#### INFORMATION SHOWN:
┄┄┄┄┄┄

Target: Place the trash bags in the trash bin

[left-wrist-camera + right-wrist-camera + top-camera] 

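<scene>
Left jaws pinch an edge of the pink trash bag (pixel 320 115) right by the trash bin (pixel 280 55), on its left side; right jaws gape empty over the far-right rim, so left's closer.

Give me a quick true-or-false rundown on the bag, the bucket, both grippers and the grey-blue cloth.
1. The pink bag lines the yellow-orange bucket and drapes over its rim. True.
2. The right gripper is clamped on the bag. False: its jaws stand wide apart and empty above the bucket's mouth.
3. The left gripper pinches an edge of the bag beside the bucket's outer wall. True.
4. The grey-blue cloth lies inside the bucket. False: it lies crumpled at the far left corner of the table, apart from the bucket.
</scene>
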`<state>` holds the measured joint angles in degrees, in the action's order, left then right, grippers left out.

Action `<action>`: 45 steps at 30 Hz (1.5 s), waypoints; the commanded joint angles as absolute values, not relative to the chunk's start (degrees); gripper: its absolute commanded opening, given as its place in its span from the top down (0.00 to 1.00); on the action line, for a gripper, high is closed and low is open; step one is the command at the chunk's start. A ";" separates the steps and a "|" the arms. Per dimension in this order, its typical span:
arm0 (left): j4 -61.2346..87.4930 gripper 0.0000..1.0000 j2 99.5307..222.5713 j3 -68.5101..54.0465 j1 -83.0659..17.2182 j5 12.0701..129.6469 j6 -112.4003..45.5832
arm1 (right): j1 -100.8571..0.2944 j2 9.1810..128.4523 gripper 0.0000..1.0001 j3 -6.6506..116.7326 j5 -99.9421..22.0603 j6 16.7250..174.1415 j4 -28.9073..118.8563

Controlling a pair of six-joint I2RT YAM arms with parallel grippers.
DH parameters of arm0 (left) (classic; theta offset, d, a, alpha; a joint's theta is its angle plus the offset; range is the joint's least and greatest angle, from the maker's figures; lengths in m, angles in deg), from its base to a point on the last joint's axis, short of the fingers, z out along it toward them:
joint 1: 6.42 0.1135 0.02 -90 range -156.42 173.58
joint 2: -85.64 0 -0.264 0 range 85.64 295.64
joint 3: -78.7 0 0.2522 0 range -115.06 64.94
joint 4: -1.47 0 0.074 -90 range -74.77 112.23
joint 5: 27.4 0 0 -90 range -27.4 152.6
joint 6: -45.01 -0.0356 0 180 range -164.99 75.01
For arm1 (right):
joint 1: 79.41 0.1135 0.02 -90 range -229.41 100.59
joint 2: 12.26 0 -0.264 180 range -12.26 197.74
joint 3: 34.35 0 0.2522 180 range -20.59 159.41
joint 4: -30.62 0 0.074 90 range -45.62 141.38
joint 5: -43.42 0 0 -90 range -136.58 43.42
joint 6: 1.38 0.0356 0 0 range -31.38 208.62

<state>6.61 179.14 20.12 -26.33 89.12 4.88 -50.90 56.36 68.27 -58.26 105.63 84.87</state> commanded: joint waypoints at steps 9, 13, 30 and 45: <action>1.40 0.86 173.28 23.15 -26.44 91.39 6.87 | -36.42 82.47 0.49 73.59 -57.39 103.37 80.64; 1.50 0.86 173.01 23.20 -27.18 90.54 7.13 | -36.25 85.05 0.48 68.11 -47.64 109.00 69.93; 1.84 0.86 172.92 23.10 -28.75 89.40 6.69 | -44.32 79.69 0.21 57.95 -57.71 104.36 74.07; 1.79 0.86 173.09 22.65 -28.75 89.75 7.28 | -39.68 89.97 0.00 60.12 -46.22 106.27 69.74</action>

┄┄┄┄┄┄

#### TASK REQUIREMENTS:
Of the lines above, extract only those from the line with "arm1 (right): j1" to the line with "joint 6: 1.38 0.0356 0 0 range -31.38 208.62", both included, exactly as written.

#### ANSWER BOX:
arm1 (right): j1 -100.8571..0.2944 j2 9.1810..128.4523 gripper 0.0000..1.0001 j3 -6.6506..116.7326 j5 -99.9421..22.0603 j6 16.7250..174.1415 j4 -28.9073..118.8563

Controlling a pair of six-joint I2RT YAM arms with parallel grippers.
DH parameters of arm0 (left) (classic; theta offset, d, a, alpha; a joint's theta is its angle plus the offset; range is the joint's least and greatest angle, from the maker's figures; lengths in m, angles in deg), from its base to a point on the last joint's axis, short of the fingers, z out along it toward them:
joint 1: 6.42 0.1135 0.02 -90 range -156.42 173.58
joint 2: -85.64 0 -0.264 0 range 85.64 295.64
joint 3: -78.7 0 0.2522 0 range -115.06 64.94
joint 4: -1.47 0 0.074 -90 range -74.77 112.23
joint 5: 27.4 0 0 -90 range -27.4 152.6
joint 6: -45.01 -0.0356 0 180 range -164.99 75.01
For arm1 (right):
joint 1: 79.41 0.1135 0.02 -90 range -229.41 100.59
joint 2: 12.26 0 -0.264 180 range -12.26 197.74
joint 3: 34.35 0 0.2522 180 range -20.59 159.41
joint 4: -30.62 0 0.074 90 range -45.62 141.38
joint 5: -43.42 0 0 -90 range -136.58 43.42
joint 6: 1.38 0.0356 0 0 range -31.38 208.62

The answer is finished.